The performance started with technical mastery and quickly rose to the level of a spiritual experience. The music was charged with a feeling of tension that ran deeper than the expected give-and-take between guitar and orchestra. The dark duality of Isbin’s isolation, especially in the heart-rending slow movement, and her deep communion with the sounds around her took on an existential undertow. For all its exotic atmosphere, the music is animated by subterranean, throbbing pulsations carried in turn by the orchestra and guitar, seamlessly transferred between Isbin and the orchestra to shattering effect under the surface play of melody and color.

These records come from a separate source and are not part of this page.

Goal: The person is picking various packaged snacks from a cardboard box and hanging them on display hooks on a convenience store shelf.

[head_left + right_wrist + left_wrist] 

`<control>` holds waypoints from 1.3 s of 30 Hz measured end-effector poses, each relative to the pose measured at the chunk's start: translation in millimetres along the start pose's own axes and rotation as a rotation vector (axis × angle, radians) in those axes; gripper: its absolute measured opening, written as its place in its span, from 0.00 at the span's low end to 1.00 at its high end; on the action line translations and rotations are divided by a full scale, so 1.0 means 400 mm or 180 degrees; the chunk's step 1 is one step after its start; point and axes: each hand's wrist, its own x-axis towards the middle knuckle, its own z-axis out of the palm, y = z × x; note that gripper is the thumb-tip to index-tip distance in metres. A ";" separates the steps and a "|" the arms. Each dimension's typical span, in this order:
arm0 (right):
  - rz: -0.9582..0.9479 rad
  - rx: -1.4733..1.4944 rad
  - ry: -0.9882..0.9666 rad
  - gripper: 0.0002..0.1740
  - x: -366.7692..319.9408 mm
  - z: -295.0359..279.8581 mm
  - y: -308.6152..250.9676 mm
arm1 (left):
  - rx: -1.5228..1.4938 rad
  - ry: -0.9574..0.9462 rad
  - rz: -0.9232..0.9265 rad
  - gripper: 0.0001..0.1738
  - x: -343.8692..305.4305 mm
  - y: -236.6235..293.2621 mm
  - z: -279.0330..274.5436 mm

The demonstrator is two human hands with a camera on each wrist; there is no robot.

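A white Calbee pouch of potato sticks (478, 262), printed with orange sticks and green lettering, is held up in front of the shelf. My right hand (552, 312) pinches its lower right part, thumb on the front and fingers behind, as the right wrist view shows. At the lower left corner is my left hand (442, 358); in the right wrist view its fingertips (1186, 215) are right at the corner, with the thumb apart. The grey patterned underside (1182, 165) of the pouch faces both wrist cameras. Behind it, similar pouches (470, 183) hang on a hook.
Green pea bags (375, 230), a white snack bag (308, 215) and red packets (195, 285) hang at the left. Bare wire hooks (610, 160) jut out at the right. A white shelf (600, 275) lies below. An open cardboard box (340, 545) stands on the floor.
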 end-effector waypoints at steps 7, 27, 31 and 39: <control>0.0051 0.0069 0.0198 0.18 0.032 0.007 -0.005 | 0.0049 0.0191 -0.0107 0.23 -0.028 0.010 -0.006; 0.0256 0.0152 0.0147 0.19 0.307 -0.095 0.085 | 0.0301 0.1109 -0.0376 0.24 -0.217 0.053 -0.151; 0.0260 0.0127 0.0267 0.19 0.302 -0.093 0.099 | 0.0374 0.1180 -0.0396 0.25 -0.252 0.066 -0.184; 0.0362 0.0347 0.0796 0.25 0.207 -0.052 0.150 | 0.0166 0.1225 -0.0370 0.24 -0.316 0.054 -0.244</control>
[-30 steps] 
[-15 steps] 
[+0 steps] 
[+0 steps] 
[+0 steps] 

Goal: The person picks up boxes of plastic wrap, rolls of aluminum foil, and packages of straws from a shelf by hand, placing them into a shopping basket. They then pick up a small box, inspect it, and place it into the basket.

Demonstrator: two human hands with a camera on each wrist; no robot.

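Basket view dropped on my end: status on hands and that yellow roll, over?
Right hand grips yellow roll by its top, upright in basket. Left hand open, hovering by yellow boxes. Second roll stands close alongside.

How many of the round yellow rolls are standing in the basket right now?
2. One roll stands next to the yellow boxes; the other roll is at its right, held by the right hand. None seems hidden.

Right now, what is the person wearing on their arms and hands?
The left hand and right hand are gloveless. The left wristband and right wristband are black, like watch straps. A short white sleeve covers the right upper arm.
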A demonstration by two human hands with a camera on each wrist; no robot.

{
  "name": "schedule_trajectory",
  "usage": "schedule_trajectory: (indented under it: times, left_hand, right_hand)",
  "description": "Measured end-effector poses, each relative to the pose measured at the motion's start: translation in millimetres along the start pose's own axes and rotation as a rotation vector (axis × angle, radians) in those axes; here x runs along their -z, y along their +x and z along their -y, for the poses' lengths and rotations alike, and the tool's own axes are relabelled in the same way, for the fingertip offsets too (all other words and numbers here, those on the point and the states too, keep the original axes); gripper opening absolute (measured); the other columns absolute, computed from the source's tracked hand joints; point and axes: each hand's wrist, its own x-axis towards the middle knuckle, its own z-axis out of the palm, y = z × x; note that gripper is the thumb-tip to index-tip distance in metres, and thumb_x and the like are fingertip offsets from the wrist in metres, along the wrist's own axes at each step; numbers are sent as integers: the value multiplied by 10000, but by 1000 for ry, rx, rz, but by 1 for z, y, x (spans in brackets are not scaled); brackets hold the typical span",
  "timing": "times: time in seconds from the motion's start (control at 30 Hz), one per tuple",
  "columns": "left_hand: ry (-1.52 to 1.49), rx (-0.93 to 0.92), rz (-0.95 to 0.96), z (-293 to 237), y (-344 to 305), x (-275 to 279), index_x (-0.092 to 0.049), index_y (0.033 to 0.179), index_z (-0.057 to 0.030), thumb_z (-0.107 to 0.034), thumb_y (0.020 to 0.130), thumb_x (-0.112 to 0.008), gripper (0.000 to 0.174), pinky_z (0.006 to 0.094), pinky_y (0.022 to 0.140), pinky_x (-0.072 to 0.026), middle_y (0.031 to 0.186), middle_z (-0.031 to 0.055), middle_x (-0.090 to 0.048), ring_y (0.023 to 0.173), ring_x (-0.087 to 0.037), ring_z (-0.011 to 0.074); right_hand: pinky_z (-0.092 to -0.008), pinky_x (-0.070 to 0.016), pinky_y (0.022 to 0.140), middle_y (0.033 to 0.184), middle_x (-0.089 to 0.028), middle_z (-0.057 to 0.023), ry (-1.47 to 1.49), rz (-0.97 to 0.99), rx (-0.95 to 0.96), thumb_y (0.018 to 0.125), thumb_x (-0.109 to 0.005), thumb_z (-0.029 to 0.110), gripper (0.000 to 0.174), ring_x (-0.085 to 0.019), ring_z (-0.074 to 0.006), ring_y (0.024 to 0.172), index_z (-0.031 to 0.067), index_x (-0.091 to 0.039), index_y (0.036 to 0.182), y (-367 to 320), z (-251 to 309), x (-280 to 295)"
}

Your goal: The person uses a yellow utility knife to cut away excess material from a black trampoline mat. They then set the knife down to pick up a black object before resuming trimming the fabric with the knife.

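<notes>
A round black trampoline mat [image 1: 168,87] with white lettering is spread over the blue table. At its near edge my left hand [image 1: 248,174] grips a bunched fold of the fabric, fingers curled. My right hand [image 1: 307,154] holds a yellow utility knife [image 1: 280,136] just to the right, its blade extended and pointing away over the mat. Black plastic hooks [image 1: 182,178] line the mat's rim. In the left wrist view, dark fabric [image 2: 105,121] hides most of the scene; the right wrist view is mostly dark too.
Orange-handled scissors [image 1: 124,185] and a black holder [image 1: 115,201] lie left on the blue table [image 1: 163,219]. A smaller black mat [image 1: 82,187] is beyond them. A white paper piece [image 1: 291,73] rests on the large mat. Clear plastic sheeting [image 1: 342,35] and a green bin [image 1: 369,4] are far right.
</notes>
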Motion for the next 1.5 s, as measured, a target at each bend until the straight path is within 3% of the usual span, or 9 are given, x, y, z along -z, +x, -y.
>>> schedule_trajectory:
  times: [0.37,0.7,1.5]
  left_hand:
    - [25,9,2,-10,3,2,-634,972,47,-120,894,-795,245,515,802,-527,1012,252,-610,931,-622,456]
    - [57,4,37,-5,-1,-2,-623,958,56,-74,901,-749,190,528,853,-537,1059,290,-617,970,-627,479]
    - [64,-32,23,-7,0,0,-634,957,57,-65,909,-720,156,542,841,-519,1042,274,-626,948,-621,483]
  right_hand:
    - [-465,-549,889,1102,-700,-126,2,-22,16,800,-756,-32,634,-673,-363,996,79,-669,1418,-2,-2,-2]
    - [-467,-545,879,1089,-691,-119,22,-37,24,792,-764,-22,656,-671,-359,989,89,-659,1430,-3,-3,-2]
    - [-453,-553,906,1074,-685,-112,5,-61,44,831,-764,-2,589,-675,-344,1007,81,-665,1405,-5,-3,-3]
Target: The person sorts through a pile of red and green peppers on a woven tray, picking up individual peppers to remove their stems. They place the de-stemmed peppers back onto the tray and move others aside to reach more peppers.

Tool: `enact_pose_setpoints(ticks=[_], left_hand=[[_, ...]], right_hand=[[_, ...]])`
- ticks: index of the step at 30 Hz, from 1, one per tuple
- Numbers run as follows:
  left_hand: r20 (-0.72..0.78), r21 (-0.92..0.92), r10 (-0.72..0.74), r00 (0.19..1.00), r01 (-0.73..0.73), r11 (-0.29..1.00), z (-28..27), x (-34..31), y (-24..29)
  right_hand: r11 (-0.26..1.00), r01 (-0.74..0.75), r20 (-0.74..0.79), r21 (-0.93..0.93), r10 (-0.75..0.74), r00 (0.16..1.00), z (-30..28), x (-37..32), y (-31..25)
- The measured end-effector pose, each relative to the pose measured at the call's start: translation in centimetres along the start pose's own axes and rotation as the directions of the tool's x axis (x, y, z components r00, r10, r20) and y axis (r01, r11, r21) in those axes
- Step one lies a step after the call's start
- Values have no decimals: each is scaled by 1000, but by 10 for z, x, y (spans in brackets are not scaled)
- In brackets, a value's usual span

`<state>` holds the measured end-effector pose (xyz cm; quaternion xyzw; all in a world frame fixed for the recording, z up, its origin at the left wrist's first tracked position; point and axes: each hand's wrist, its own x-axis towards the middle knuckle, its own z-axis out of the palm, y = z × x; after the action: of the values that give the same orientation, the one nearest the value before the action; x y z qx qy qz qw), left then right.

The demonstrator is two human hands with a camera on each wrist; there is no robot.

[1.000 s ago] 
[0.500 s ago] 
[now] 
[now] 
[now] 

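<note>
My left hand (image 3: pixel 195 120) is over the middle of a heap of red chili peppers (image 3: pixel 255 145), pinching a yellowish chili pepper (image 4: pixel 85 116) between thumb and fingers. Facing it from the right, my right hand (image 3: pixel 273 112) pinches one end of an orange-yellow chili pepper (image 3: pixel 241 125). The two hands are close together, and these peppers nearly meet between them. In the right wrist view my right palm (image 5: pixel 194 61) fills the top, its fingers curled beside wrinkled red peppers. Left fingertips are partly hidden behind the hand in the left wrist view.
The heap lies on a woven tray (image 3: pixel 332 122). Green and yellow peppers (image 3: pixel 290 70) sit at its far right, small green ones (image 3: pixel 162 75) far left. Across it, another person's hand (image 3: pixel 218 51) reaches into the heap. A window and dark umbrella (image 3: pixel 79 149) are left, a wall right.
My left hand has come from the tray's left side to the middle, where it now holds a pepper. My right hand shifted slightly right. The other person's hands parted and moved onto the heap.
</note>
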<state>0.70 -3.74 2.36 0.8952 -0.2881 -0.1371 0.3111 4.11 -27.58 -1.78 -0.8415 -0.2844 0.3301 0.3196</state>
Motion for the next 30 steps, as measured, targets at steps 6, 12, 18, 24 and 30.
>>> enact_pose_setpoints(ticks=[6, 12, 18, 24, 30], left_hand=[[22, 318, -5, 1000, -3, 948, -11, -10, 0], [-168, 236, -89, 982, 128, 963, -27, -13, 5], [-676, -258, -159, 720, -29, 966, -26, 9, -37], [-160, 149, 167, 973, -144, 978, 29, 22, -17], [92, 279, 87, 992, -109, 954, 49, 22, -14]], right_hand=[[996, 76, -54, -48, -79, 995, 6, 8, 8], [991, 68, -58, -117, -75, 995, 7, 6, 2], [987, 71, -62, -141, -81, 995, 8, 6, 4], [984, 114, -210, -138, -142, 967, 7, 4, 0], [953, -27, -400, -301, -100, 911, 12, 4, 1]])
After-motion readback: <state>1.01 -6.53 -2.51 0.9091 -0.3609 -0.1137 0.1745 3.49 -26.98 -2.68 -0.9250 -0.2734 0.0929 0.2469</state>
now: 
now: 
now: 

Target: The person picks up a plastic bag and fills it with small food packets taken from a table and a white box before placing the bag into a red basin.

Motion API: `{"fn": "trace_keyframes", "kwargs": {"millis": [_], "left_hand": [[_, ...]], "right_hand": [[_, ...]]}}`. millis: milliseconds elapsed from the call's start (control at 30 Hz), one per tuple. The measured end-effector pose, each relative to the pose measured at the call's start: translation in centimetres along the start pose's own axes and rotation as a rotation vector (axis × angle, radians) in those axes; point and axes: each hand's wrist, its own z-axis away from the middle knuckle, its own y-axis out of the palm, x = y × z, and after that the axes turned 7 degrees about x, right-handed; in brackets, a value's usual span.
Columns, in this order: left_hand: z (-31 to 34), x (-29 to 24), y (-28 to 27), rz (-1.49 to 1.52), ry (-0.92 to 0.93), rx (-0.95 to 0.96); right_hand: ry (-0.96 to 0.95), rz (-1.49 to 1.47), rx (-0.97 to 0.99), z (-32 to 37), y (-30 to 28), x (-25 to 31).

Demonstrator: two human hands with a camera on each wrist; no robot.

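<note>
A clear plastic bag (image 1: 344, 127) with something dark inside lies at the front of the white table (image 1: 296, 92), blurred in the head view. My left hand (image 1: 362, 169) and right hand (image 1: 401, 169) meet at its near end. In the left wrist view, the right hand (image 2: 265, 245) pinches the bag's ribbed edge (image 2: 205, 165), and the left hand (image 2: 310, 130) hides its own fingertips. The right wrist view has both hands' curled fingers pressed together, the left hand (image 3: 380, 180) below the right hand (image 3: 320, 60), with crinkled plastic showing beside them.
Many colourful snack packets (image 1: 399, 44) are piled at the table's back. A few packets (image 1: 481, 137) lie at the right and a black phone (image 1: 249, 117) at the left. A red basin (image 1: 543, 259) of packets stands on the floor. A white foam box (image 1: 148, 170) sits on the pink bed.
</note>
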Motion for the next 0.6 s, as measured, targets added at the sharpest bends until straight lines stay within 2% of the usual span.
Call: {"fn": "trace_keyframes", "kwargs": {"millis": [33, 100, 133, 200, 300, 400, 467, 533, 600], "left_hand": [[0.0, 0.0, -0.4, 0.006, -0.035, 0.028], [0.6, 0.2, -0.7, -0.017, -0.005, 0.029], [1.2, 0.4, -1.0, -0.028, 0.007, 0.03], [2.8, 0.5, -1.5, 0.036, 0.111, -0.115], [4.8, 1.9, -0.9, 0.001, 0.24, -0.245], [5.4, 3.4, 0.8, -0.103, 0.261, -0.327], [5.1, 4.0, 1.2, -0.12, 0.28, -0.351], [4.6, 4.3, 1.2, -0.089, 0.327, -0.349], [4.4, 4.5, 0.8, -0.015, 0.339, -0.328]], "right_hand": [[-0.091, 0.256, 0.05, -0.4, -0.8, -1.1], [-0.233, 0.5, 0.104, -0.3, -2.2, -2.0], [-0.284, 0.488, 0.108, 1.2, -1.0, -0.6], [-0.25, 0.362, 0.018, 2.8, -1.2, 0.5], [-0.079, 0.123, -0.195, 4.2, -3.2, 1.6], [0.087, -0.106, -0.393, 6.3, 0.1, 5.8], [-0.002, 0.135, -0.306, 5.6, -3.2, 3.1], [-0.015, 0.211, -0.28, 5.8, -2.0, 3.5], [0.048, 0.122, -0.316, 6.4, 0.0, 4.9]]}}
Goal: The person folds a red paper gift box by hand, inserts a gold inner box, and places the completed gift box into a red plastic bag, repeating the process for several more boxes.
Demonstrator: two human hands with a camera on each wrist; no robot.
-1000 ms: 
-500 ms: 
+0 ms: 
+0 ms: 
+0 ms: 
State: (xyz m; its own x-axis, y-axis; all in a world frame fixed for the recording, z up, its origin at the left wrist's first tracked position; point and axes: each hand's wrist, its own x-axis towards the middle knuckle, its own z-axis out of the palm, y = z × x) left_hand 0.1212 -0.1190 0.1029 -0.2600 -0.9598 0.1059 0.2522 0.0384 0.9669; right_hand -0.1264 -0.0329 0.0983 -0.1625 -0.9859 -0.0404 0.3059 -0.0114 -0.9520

After Isbin played her sorrow to the limit in the dissonant pangs of the slow movement’s solo cadenza, the full orchestra slammed out the famous theme like a coffin closing, leaving all forces to deal with mortality as best they could. This being Spain, the consolation took the form of a spirited dance, with plenty of nimble give and take between soloist and orchestra.

Isbin stuck around to play a spellbinding solo encore, Francisco Tárrega’s “Recuerdos de la Alhambra.” The orchestra sat quietly. Muffitt went to the back of the stage and chilled out in a chair, next to a gong. The hall fell into a hush as Isbin sent jittery, mandolin-like ripples over a drifting bass line, releasing a languid melody into the air to circle over it all like a homesick bird. Seems to me it would have been an easier job for three people, but Isbin has a surgeon’s concentration, a rocket scientist’s skills and a troubadour’s heart.